**Your objective**. Below is a block of entries; repeat exactly the lines starting at the line that contains "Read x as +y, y" and ending at the line that contains "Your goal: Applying", both included.

Entries taken from a collection:
○ ○ ○ ○

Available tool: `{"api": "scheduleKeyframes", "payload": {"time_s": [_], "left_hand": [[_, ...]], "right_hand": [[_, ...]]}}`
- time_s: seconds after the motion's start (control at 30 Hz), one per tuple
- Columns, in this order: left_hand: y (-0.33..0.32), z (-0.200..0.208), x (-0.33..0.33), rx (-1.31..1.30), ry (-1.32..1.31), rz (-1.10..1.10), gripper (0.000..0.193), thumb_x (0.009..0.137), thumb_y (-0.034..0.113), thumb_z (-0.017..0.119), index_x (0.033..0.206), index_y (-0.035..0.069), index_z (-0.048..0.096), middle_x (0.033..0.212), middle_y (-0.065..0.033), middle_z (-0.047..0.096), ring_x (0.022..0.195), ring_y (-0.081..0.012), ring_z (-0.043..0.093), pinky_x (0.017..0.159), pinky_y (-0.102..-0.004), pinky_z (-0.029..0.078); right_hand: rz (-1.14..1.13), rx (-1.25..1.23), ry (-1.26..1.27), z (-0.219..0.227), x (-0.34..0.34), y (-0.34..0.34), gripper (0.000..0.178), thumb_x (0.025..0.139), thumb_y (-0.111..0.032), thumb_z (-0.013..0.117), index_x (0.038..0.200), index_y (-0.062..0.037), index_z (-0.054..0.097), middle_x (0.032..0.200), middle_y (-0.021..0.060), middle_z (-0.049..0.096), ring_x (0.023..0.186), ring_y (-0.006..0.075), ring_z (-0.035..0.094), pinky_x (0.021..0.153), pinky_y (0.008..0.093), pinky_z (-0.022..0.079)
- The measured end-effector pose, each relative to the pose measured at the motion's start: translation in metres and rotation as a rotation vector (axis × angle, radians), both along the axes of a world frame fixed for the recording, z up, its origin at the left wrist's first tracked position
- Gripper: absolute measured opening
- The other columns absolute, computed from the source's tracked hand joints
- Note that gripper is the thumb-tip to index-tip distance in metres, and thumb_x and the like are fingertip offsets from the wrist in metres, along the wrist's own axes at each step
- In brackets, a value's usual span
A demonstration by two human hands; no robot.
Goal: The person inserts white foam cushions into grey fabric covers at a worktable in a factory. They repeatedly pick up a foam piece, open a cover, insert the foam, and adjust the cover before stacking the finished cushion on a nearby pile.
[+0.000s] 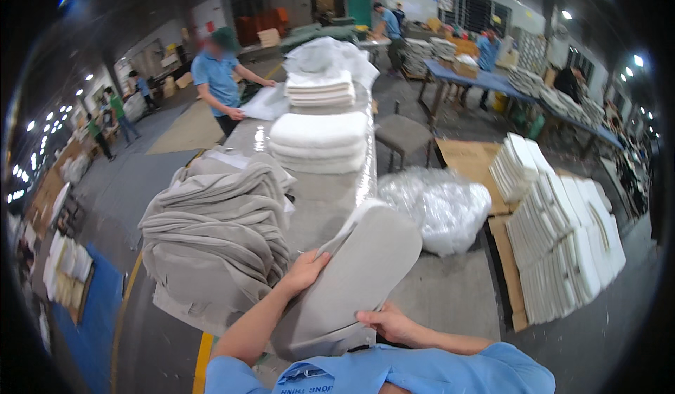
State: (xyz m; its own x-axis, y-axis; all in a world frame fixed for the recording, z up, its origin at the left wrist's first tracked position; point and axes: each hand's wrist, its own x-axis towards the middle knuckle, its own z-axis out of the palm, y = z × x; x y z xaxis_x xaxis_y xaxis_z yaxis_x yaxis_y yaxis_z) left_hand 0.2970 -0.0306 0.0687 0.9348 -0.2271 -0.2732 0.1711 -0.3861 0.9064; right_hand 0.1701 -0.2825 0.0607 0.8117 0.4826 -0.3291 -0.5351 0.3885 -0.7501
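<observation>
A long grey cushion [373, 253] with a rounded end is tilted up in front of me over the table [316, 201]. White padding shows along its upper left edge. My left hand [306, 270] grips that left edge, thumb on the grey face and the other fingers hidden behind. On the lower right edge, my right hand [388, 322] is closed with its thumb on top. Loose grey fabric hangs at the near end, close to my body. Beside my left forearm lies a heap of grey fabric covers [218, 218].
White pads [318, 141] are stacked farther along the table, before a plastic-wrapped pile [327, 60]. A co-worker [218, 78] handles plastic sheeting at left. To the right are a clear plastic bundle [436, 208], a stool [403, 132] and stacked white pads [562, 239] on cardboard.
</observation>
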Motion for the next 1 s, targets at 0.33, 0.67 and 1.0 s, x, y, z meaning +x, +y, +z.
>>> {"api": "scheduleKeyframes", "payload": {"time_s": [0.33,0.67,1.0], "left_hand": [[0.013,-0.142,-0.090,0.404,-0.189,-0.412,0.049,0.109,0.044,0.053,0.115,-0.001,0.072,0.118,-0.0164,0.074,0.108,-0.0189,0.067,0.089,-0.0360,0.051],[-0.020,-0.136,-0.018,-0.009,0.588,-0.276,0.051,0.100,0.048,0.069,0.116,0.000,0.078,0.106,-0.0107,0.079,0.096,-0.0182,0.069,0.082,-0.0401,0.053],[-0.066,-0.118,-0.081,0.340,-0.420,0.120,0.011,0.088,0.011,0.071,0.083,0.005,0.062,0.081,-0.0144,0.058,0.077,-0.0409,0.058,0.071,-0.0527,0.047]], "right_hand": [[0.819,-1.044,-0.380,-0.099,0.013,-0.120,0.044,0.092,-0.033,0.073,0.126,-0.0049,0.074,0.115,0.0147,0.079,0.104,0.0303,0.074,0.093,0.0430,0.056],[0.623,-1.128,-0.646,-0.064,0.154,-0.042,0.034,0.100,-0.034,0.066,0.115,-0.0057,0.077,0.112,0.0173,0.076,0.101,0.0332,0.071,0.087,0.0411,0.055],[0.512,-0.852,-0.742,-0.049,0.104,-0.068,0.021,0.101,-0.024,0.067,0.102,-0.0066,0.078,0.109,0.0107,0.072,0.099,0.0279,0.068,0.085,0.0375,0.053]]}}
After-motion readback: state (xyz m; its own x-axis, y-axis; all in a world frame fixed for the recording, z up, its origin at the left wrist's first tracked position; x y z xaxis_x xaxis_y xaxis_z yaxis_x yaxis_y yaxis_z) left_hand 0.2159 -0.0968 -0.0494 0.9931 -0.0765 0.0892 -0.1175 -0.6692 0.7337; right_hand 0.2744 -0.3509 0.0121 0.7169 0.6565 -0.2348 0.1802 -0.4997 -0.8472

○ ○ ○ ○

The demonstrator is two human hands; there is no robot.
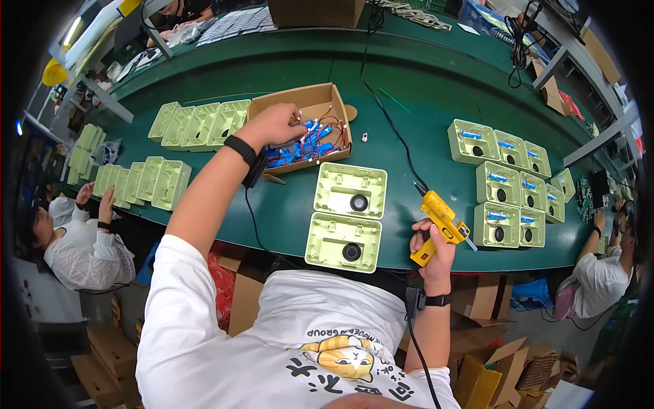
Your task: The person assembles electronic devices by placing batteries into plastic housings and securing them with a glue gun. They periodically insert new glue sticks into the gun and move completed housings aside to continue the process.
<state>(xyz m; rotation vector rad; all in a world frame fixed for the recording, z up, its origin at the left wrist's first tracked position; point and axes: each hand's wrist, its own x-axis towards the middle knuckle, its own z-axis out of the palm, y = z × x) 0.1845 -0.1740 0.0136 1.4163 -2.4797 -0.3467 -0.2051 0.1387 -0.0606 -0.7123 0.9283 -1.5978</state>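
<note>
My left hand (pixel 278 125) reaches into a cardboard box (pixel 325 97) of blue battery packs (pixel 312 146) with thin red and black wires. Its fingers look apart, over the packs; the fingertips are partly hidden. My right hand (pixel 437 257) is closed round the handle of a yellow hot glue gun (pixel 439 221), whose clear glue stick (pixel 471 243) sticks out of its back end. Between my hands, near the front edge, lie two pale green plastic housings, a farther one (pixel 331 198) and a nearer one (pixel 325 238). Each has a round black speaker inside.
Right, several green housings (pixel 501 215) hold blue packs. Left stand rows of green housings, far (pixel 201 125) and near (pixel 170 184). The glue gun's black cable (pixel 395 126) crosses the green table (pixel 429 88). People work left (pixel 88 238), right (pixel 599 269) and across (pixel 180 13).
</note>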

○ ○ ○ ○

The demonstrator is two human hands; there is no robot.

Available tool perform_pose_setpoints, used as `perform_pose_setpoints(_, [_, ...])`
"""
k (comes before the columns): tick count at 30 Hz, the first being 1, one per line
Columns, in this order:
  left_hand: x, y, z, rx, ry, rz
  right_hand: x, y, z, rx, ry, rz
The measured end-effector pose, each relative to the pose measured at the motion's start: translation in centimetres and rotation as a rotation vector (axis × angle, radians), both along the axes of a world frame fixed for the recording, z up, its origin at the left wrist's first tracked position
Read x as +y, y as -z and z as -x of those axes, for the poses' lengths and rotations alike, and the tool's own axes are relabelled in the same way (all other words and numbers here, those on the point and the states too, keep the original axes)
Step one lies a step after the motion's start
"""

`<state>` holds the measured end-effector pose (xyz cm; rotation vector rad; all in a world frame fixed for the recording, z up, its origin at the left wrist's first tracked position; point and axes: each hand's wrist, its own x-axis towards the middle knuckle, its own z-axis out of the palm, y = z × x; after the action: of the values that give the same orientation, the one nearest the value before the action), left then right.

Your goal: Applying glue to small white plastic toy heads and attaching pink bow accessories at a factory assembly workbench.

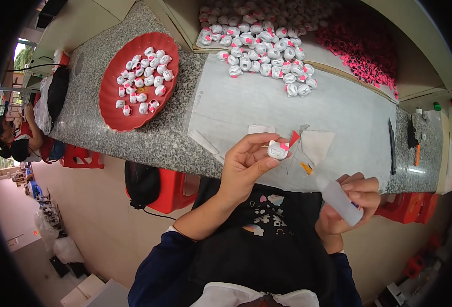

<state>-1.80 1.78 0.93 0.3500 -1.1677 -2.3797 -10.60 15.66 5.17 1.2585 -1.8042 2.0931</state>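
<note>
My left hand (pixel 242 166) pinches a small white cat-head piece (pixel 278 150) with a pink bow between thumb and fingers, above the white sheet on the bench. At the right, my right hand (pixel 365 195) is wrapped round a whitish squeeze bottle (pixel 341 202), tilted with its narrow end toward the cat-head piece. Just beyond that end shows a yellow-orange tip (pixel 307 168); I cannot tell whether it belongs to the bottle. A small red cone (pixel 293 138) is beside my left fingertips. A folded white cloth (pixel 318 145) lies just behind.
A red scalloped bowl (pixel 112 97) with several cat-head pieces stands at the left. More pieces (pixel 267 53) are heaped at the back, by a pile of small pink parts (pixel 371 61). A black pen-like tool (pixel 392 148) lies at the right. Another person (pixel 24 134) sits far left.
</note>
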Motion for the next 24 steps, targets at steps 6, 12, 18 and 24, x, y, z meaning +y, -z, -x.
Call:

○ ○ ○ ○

**The completed task**.
Read x as +y, y as -z and z as -x of those axes, for the poses' lengths and rotations alike, and the tool's own axes are relabelled in the same way (all other words and numbers here, those on the point and the states too, keep the original axes)
Step one lies a step after the motion's start
"""

`<state>` holds the measured end-effector pose (xyz cm; rotation vector rad; all in a world frame fixed for the recording, z up, its origin at the left wrist's first tracked position; point and axes: each hand's wrist, its own x-axis towards the middle knuckle, its own z-axis out of the palm, y = z × x; after the action: of the values that give the same orientation, the one nearest the value before the action), left then right.

Your goal: Applying glue to small white plastic toy heads and attaching pink bow accessories at a factory assembly workbench.

Here the work on this exercise is complete.